» **Exercise goal**:
The answer should be an exact repeat of the stretch of material below from the line containing "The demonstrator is" through the line containing "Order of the".

» **Dataset extract**:
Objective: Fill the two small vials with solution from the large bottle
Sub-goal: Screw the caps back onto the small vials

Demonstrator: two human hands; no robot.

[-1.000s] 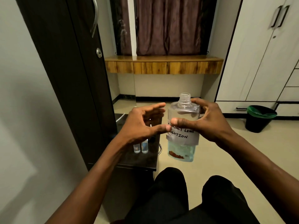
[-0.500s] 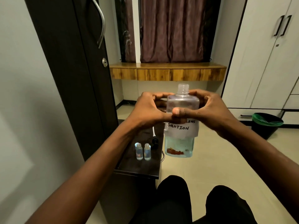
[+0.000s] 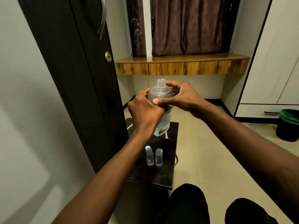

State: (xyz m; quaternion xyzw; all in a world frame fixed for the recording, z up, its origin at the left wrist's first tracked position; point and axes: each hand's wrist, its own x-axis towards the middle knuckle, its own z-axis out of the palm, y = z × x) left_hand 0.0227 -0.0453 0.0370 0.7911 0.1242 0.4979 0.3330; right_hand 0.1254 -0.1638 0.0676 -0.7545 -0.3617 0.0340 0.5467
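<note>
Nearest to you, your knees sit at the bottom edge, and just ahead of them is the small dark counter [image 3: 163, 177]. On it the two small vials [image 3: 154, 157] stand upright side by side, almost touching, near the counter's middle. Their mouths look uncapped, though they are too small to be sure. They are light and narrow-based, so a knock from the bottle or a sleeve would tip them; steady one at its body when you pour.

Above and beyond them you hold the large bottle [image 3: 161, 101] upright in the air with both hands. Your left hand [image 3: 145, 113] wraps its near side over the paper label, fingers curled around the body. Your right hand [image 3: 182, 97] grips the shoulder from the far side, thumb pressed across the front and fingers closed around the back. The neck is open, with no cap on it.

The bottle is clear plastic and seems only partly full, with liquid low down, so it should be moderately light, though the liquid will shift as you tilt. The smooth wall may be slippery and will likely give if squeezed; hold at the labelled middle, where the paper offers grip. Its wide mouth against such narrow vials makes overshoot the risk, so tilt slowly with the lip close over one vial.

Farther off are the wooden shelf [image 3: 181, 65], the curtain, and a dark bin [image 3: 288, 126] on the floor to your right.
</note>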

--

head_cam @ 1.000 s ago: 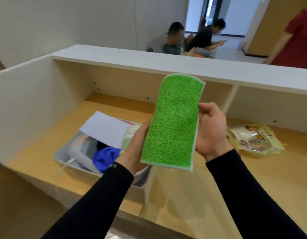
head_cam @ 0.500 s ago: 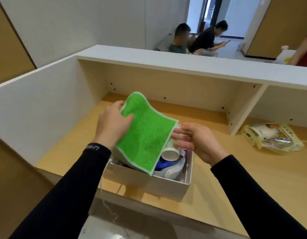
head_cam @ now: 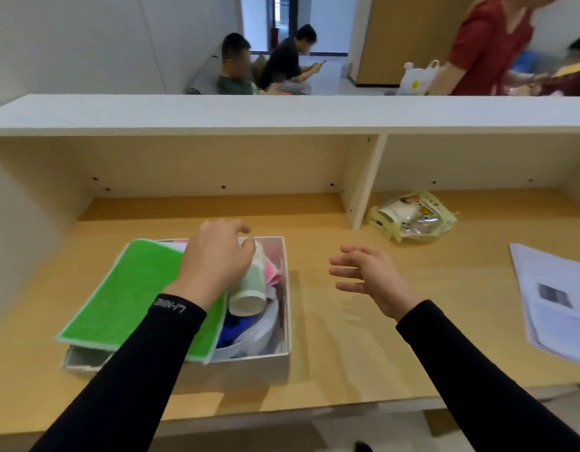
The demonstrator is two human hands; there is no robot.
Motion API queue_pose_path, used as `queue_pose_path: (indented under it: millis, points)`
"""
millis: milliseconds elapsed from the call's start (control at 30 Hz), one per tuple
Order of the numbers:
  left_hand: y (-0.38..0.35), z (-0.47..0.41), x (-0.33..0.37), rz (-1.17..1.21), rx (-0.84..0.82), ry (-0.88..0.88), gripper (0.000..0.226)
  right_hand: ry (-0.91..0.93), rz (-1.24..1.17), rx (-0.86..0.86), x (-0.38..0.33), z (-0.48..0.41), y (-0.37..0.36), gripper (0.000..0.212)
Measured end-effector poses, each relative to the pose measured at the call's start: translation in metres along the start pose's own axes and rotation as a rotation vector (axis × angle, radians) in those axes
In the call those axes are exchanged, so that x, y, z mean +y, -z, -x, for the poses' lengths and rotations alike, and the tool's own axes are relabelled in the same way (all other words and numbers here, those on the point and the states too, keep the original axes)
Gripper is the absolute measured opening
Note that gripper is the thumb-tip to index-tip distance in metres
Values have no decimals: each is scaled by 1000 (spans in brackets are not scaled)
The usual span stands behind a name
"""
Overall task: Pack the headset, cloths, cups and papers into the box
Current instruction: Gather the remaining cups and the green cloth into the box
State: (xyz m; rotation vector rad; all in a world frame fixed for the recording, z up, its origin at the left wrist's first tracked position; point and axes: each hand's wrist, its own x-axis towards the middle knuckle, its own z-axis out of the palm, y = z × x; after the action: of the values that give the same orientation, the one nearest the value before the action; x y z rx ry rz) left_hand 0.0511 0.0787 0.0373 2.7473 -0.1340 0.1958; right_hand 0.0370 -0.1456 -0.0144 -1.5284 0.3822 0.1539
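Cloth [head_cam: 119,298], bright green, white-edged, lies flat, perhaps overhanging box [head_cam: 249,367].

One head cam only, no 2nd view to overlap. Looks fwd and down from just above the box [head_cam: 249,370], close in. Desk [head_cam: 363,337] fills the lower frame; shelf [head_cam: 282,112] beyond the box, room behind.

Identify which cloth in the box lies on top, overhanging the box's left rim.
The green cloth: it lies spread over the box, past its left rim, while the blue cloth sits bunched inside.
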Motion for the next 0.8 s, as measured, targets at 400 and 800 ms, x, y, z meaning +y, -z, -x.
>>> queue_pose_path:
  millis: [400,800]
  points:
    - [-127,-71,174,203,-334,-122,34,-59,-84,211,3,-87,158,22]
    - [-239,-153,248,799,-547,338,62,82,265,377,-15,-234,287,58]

» **Answer**:
The demonstrator is two human hands; there is no robot.
Motion API queue_pose_path, used as `queue_pose_path: (indented under it: millis, points)`
"""
millis: milliseconds elapsed from the call's start (control at 30 Hz), one per tuple
Order of the numbers:

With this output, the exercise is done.